Every line below between the line holding "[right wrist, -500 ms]" and the line holding "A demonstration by", inclusive, should be repeated exactly, and all other lines omitted.

** Information supplied follows **

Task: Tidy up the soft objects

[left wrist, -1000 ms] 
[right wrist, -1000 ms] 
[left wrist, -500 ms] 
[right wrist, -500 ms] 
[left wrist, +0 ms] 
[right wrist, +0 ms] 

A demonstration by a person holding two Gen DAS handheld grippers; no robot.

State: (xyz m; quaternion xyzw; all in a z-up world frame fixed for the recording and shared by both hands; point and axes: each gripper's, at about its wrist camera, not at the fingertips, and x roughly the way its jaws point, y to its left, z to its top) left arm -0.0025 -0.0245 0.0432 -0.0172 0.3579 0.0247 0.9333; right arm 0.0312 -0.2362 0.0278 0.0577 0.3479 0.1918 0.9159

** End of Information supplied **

### [Finished exercise]
[right wrist, -500 ms] 
[left wrist, +0 ms] 
[right wrist, +0 ms] 

A demonstration by a person holding two Gen DAS handheld grippers; no robot.

The exercise is complete.